Shares of Amazon.com, Inc. (NASDAQ:AMZN), Netflix, Inc. (NASDAQ:NFLX), eBay Inc (NASDAQ:EBAY), and Etsy Inc (NASDAQ:ETSY) were all trending on Thursday after Netflix announced that it will raise the price of its most popular streaming option by $1 a month, while Amazon.com announced that it is launching a handcrafted goods marketplace on Thursday to take on Etsy and eBay. Netflix shares gained 6.32% and another 1.27% in after-hours trading, while Etsy and eBay were both down following Amazon’s announcement, shedding 4.30% and 5.96% respectively. Let’s take a closer look at the news and examine the hedge fund sentiment towards these companies, and where they stand going forward.
Most investors don’t understand hedge funds and indicators that are based on hedge funds’ activities. They ignore hedge funds because of their recent poor performance in the bull market. Our research indicates that hedge funds underperformed because they aren’t 100% long. Hedge fund fees are also very large compared to the returns generated and they reduce the net returns experienced by investors. We uncovered that hedge funds’ long positions actually outperformed the market. For instance the 15 most popular small-cap stocks among funds beat the S&P 500 Index by more than 60 percentage points since the end of August 2012. These stocks returned a cumulative of 118% vs. a 58% gain for the S&P 500 Index (read the details). That’s why we believe investors should pay attention to what hedge funds are buying (rather than what their net returns are).
The last time Netflix, Inc. (NASDAQ:NFLX) raised prices in a major way, its stock fell from a split-adjusted $42 to $8.50 a share. Investors worried the price hike would drive subscribers to other streaming competitors such as Amazon and Hulu and worried Netflix would go under from its billions in show commitments. Although the bears were right for a period, management fixed things by making its own hit shows such as ‘House of Cards’. The unique shows made Netflix more like an online HBO and widened Netflix’s moat; they ensured greater customer loyalty.
This time around, Netflix management is raising prices piecemeal so a repeat of 2011 doesn’t occur again.
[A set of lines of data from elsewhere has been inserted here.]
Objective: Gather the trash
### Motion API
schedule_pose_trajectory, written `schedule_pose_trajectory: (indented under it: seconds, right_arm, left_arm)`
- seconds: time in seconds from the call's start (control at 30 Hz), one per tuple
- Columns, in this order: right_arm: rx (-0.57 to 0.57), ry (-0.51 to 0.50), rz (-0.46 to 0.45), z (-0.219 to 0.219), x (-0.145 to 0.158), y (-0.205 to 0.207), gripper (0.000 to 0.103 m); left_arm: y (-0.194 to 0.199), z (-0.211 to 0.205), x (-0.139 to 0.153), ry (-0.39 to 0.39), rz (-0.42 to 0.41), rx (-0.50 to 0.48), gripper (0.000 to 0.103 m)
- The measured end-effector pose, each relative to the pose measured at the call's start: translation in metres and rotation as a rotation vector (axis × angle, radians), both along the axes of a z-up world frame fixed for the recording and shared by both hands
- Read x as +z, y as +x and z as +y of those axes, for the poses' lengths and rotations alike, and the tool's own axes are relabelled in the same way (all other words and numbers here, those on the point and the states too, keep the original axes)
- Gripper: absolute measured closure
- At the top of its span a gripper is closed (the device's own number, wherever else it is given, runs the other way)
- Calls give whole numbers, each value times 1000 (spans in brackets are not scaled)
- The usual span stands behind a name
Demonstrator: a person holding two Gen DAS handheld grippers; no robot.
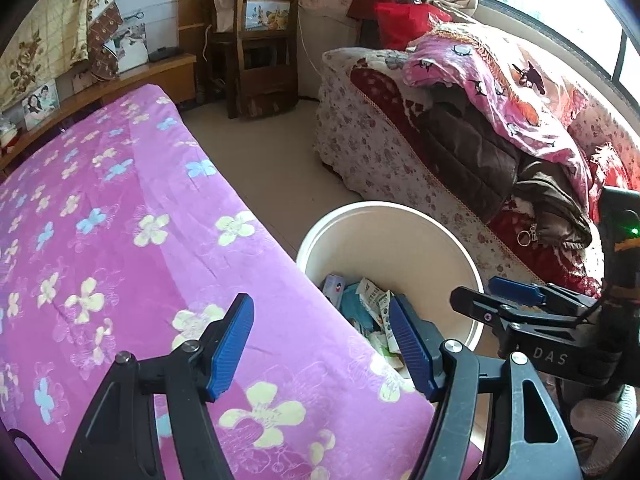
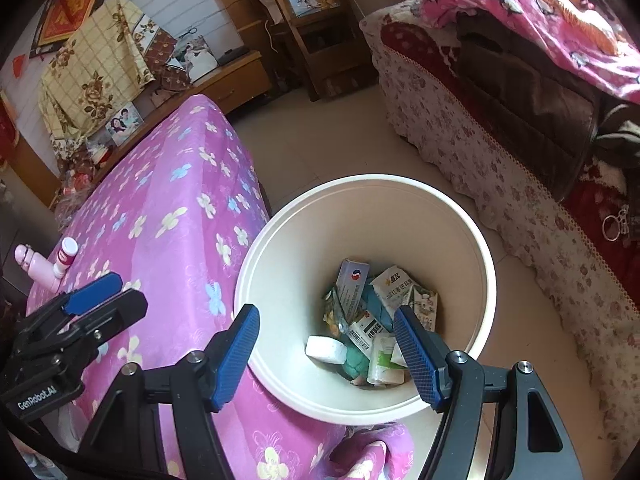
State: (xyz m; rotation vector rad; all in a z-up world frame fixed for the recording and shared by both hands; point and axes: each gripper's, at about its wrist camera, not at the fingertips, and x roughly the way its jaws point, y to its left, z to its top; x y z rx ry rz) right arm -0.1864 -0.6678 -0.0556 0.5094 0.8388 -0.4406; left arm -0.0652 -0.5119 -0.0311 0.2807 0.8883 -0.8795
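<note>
A white bucket (image 2: pixel 280 280) is seen standing on the pale floor, pressed right against the edge of a table covered with a pink flowered cloth (image 1: pixel 120 220). In the bottom of the bucket a heap of trash (image 2: pixel 368 320) is gathered: small medicine boxes, crumpled sachets, a white block and some teal material. From the left wrist view only part of that heap is shown over the cloth's edge, inside the bucket (image 1: pixel 400 240).

The left gripper (image 1: pixel 320 344) is held above the table edge, angled downward, with its blue pads spread apart and nothing between them; only the cloth and the near rim of the bucket are seen through the gap. The right gripper (image 2: pixel 326 352) is held over the bucket's mouth, also angled downward, its jaws likewise parted and empty, with the trash visible far below between the pads. Each tool is caught in the other's view: the right gripper (image 1: pixel 516 300) at the right side, the left gripper (image 2: pixel 92 292) at the left.

On the far end of the table a pink bottle (image 2: pixel 36 268) and a small white-capped bottle (image 2: pixel 66 256) are lying close together. Beyond the bucket a sofa with a floral cover (image 1: pixel 380 152) is piled with blankets and dark clothing, and a key ring (image 2: pixel 612 226) rests on its seat.
</note>
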Motion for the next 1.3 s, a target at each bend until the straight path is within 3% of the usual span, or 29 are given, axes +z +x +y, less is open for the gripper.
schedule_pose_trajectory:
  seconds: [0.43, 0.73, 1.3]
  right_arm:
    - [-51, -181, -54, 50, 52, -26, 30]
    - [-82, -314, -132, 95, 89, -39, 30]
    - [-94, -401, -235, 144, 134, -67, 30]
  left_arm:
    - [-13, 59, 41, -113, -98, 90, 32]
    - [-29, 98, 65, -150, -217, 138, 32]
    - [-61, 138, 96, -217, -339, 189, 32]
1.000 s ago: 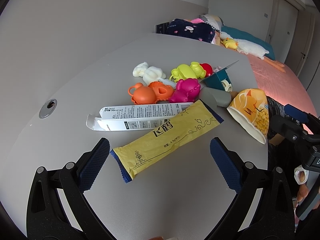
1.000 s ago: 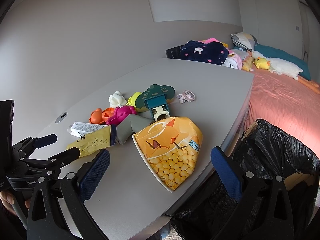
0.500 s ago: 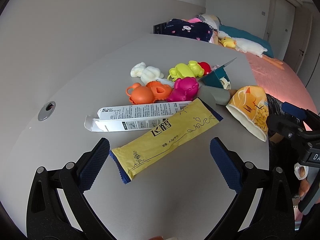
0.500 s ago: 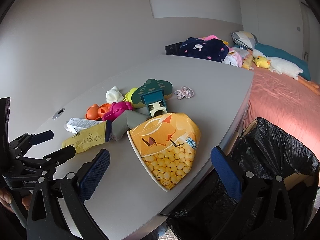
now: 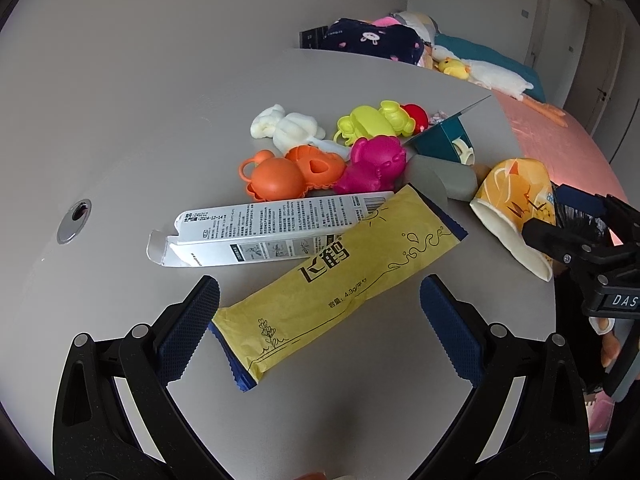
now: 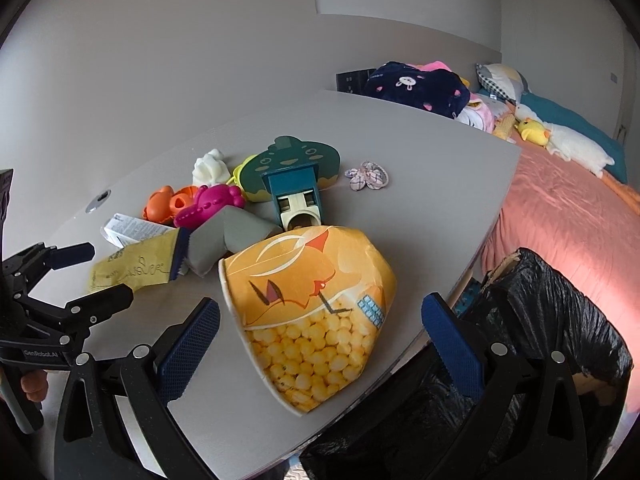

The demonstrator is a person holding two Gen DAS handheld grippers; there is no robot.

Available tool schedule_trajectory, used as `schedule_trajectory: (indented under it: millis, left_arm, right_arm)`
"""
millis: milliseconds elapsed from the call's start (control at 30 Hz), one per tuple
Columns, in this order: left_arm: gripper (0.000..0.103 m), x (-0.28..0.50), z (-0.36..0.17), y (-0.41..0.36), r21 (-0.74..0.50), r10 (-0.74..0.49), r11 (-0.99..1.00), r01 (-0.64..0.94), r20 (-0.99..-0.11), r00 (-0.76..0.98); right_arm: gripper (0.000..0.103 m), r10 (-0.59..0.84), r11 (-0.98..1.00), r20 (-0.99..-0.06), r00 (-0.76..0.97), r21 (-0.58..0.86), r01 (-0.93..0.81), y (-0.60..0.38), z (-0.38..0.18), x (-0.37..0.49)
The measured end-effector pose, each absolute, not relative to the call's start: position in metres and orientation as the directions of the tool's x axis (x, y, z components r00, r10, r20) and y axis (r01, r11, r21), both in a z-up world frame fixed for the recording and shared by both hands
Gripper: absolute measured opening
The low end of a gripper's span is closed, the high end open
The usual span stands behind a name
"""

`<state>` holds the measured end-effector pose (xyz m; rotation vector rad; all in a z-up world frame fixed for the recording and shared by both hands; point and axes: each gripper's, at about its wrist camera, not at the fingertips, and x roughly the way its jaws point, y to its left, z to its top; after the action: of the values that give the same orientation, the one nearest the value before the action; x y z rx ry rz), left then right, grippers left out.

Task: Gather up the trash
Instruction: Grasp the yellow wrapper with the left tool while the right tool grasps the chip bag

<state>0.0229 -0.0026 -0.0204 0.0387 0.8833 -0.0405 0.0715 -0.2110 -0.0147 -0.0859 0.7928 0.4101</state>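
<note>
A yellow packet (image 5: 332, 276) lies on the grey table (image 5: 140, 128), its near end between the pads of my open left gripper (image 5: 316, 328). A white carton (image 5: 256, 232) lies beside it, partly under it. An orange popcorn tub (image 6: 316, 312) lies on its side near the table edge, between the pads of my open right gripper (image 6: 320, 340). It also shows in the left wrist view (image 5: 516, 208). The yellow packet shows at the left of the right wrist view (image 6: 136, 268). A black trash bag (image 6: 532, 340) stands beside the table.
Plastic toys (image 5: 340, 152) lie in a heap mid-table with a grey folded piece (image 6: 228, 240), a teal box (image 6: 296, 192) and a small cloth bow (image 6: 368, 176). A pink bed (image 6: 572, 208) with plush toys stands beyond the table. A metal grommet (image 5: 74, 222) sits at the left.
Both grippers have moved forward: the left closer over the yellow packet, the right closer around the popcorn tub. Nothing on the table has moved.
</note>
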Motion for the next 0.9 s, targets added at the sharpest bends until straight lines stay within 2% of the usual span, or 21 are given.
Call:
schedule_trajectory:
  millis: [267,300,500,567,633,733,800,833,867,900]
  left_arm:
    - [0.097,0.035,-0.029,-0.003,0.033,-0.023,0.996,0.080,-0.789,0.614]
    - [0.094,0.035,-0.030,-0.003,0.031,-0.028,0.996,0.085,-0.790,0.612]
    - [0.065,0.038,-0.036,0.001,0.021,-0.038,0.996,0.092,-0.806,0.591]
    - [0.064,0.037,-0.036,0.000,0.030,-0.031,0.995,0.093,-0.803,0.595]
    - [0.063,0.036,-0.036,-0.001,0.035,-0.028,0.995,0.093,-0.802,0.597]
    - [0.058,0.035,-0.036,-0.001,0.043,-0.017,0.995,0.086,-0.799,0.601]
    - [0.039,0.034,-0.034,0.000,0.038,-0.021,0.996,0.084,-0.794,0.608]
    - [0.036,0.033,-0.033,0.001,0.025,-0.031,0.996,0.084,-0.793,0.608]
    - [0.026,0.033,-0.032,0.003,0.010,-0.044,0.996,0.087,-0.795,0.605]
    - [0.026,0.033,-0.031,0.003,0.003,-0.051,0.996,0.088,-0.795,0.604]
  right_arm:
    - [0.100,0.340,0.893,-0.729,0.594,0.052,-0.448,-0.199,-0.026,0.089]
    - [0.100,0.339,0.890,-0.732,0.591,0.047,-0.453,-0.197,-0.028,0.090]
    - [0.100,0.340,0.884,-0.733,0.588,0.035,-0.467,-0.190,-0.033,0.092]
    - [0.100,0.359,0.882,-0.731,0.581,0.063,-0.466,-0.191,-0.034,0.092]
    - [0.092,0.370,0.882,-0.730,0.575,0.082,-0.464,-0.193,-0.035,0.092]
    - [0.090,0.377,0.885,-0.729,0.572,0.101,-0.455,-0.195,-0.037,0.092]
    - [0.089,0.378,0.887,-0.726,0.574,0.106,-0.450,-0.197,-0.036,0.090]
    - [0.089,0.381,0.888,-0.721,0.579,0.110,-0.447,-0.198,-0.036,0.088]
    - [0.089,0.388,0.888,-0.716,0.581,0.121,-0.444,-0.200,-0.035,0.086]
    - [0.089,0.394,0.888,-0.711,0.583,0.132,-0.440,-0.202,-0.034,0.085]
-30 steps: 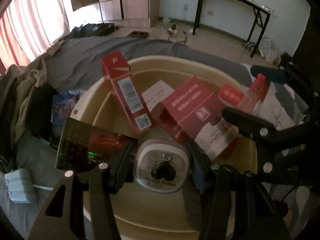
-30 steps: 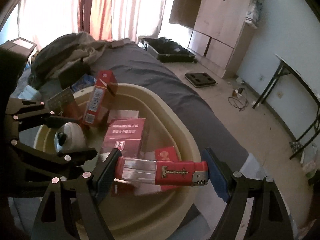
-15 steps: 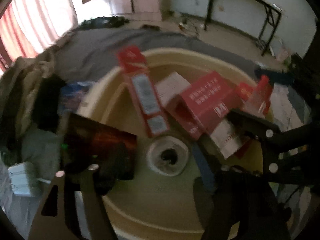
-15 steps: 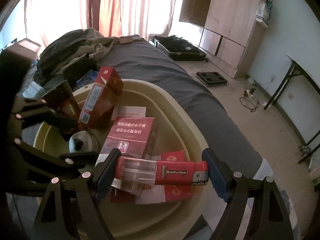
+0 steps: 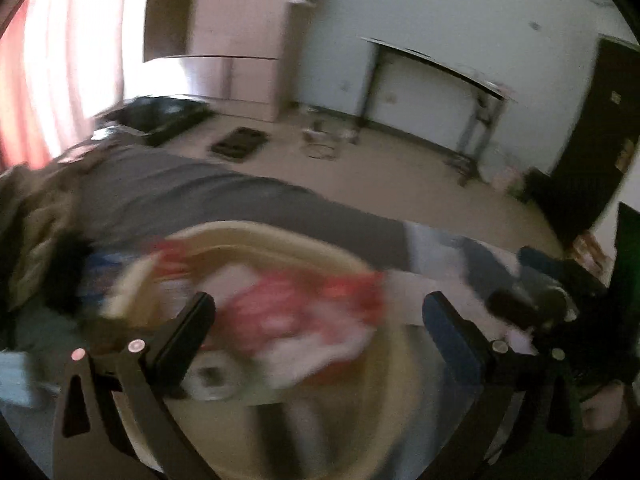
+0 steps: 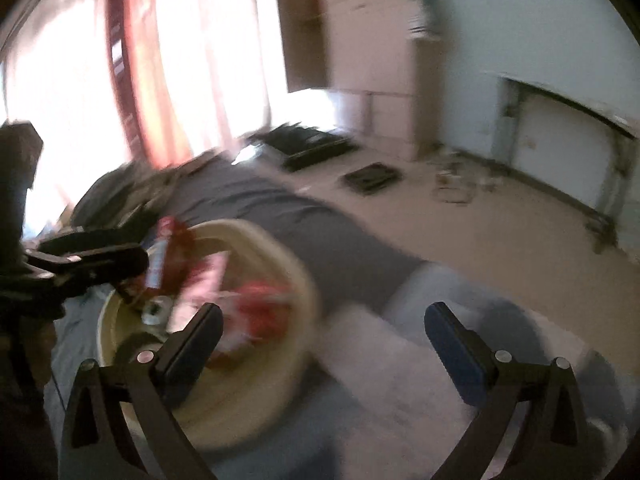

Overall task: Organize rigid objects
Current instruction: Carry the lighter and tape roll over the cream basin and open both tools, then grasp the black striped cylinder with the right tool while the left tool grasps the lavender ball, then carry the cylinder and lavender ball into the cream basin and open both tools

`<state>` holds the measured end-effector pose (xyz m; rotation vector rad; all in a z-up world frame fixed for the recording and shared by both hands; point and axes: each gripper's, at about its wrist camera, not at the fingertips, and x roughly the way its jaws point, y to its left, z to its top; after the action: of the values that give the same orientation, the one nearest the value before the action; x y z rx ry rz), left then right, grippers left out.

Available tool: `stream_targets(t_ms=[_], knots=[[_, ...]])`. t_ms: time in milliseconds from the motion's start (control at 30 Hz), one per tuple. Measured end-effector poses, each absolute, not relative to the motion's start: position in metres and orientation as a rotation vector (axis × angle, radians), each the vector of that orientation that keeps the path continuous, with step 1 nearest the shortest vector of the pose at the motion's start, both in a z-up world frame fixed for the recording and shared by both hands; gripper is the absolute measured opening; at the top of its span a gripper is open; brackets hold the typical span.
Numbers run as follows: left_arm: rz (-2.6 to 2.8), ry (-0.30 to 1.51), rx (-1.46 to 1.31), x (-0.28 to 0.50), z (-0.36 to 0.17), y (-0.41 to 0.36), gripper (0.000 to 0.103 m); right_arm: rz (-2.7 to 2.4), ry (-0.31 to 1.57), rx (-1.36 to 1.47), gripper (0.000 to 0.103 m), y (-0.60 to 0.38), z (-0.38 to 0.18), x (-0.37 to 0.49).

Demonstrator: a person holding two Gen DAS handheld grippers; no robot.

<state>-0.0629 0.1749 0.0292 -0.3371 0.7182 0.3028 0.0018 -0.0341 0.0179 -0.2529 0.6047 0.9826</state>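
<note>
Both views are blurred by motion. A cream basin (image 5: 280, 240) sits on the grey bed and holds several red boxes (image 5: 288, 312) and a round white tin (image 5: 212, 380). My left gripper (image 5: 320, 320) is open and empty above the basin. In the right wrist view the basin (image 6: 296, 280) lies lower left with the red boxes (image 6: 260, 308) inside. My right gripper (image 6: 324, 332) is open and empty over the basin's right rim. The left gripper's finger (image 6: 92, 256) shows at the left of that view.
The grey bed sheet (image 5: 200, 196) runs behind the basin, with a pile of clothes (image 5: 28, 216) at the left. A white cloth (image 6: 420, 360) lies right of the basin. Beyond the bed are bare floor, a wooden cabinet (image 6: 372, 72) and a black-legged table (image 5: 436, 76).
The left gripper let go of the round tin, which now lies in the basin, and opened wide. The right gripper released the red and clear box. Both grippers lifted and tilted up.
</note>
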Motion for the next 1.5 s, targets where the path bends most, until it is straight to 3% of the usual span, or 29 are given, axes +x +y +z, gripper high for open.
stream_targets(t_ms=[233, 367, 600, 800, 867, 933, 1000, 1033, 1100, 1133, 1167, 1500], knots=[[-0.111, 0.821, -0.152, 0.008, 0.011, 0.033, 0.103, 0.618, 0.609, -0.135, 0.103, -0.194, 0.018, 0.046], [-0.242, 0.866, -0.163, 0.035, -0.016, -0.010, 0.103, 0.565, 0.708, -0.115, 0.103, -0.218, -0.012, 0.065], [-0.278, 0.914, -0.053, 0.061, -0.059, -0.049, 0.103, 0.657, 0.754, -0.005, 0.103, -0.226, -0.032, 0.076], [-0.269, 0.860, -0.193, 0.072, -0.065, -0.038, 0.102, 0.689, 0.750, -0.049, 0.103, -0.238, -0.028, 0.068], [-0.283, 0.847, -0.191, 0.074, -0.067, -0.033, 0.087, 0.690, 0.754, -0.068, 0.103, -0.238, -0.029, 0.065], [-0.244, 0.848, -0.168, 0.073, -0.066, -0.029, 0.060, 0.695, 0.760, -0.086, 0.103, -0.237, -0.030, 0.065], [-0.261, 0.841, -0.188, 0.072, -0.065, -0.026, 0.059, 0.689, 0.772, -0.090, 0.102, -0.232, -0.030, 0.070], [-0.265, 0.840, -0.183, 0.071, -0.064, -0.025, 0.058, 0.687, 0.780, -0.092, 0.099, -0.228, -0.031, 0.072], [-0.273, 0.840, -0.161, 0.070, -0.064, -0.025, 0.057, 0.687, 0.795, -0.119, 0.077, -0.220, -0.034, 0.077], [-0.276, 0.843, -0.149, 0.069, -0.061, -0.024, 0.057, 0.691, 0.799, -0.132, 0.059, -0.215, -0.036, 0.078], [-0.273, 0.843, -0.139, 0.064, -0.058, -0.021, 0.057, 0.695, 0.796, -0.143, 0.051, -0.210, -0.038, 0.078], [0.116, 0.676, -0.227, -0.026, 0.029, 0.128, 0.057, 0.849, 0.600, -0.101, 0.051, -0.163, 0.017, 0.037]])
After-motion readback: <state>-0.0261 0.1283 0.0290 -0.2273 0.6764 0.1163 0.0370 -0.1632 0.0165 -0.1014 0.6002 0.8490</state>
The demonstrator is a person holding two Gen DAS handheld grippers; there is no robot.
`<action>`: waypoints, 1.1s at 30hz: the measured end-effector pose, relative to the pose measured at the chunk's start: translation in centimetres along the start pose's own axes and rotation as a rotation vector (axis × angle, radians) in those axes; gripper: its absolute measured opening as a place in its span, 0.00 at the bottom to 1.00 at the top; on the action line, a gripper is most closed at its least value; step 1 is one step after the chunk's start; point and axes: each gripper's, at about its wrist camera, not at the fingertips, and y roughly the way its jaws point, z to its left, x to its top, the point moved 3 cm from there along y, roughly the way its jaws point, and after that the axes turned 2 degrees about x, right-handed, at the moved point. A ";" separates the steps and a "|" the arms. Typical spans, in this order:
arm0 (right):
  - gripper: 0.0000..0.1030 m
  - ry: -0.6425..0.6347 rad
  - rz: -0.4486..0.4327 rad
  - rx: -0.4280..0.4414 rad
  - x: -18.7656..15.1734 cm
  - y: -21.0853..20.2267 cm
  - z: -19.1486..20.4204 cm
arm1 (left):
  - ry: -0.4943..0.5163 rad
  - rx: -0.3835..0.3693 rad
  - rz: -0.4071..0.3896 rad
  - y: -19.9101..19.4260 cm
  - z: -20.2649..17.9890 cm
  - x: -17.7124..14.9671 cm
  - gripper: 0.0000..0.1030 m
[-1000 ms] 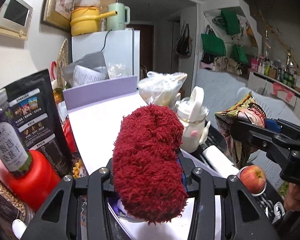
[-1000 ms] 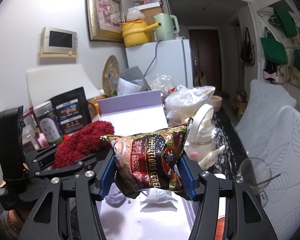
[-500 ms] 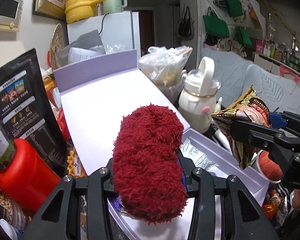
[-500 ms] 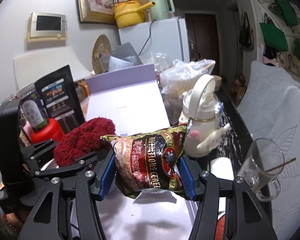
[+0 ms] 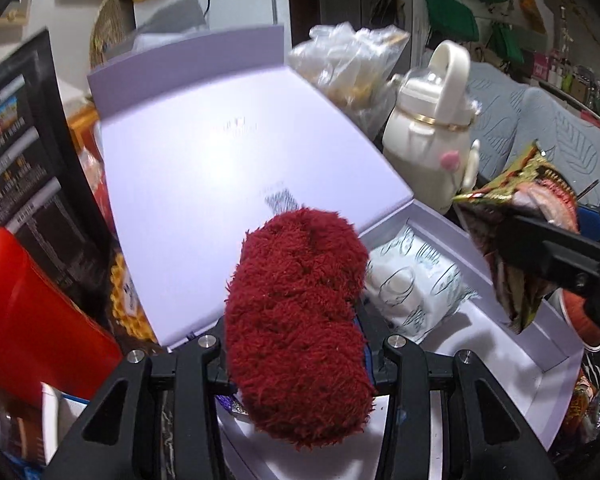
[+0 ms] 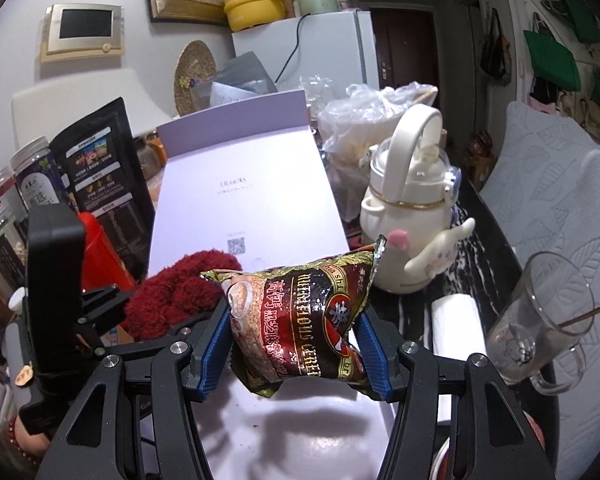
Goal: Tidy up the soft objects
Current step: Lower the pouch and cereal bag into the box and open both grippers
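the left tool (image 5: 298, 354) is pinching a red fuzzy bundle (image 5: 300, 320) between its pads; the bundle stands up out of the jaws and hangs over the near edge of an open lilac box (image 5: 556, 344). the box lid (image 5: 220, 168) leans back behind it. inside the box lies a white packet (image 5: 416, 292) with line drawings, just right of the bundle.

the right tool (image 6: 296, 350) is pinching a dark snack bag (image 6: 300, 320) across its middle, blue pads (image 6: 216, 344) pressing in on both sides. the bag hangs above the white box floor (image 6: 300, 440), casting a shadow there, not touching it. in the left view the bag (image 5: 516, 240) sits over the right rim of the box.

the bundle (image 6: 176, 292) shows in the right view just left of the bag, near it but whether they touch i cannot tell.

on the desk around the box: a white kettle (image 6: 408, 216) to the right, a glass (image 6: 540, 320) further right, a black pouch (image 6: 96, 168) and a red container (image 5: 28, 320) to the left.
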 end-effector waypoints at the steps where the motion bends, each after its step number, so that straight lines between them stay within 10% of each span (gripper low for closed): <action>1: 0.56 0.006 0.004 0.005 -0.1 0.2 -0.1 | -0.007 -0.002 0.015 0.4 0.1 -0.1 0.41; 14: 0.57 0.099 0.077 0.032 -1.1 2.5 -2.2 | -0.098 -0.058 0.171 3.4 1.3 -1.2 0.48; 22: 0.69 0.103 0.129 -0.003 -1.6 3.7 -3.0 | -0.099 -0.054 0.164 2.8 1.0 -1.1 0.69; 33: 0.73 0.076 0.085 -0.033 -0.4 1.5 -2.6 | -0.067 -0.029 0.074 -0.5 0.1 0.5 0.70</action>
The streaming giant is raising prices only for new subscribers in the United States, Canada, and parts of Latin America, while granting existing users a temporary reprieve from any price hike, which could last as long as 24 months. Netflix needs to charge higher prices to finance its aggressive international expansion and to deliver the profits that its shareholders expect. Investors will be closely monitoring the price hike’s effect on new subscribers in the quarters to come. Any softness in new subscriber numbers will dent shares.
Although it’s hard to imagine a $1 price hike having a material effect on subscriber numbers, when coupled with the loss of its rights deal with Epix, it’s possible it could be just enough to push some current or potential subscribers to choose another service. We already wondered last week if Amazon had already surpassed Netflix as the best video streaming service in the U.S, and a $12 annual price hike to Netflix only seems to align ever more with that thesis. While a price hike of Netflix can do nothing but help competitors like Amazon and Hulu, as mentioned, it’s unlikely to have a huge impact on the flow of subscribers between the services, so ultimately, the hike should benefit Netflix long-term.
Our data shows that hedge funds were bullish on Netflix, Inc. (NASDAQ:NFLX). Of the 730 elite funds in our database, a total of 50 funds reported Netflix long positions worth $6.15 billion, accounting for 15.40% of its market cap, in the latest round of 13F filings, versus 47 funds with $3.86 billion in long positions a quarter earlier. 9.8% of the float is short. Chase Coleman’s Tiger Global Management LLC owns 2.57 million shares while Philippe Laffont‘s Coatue Management owns 286,585 shares.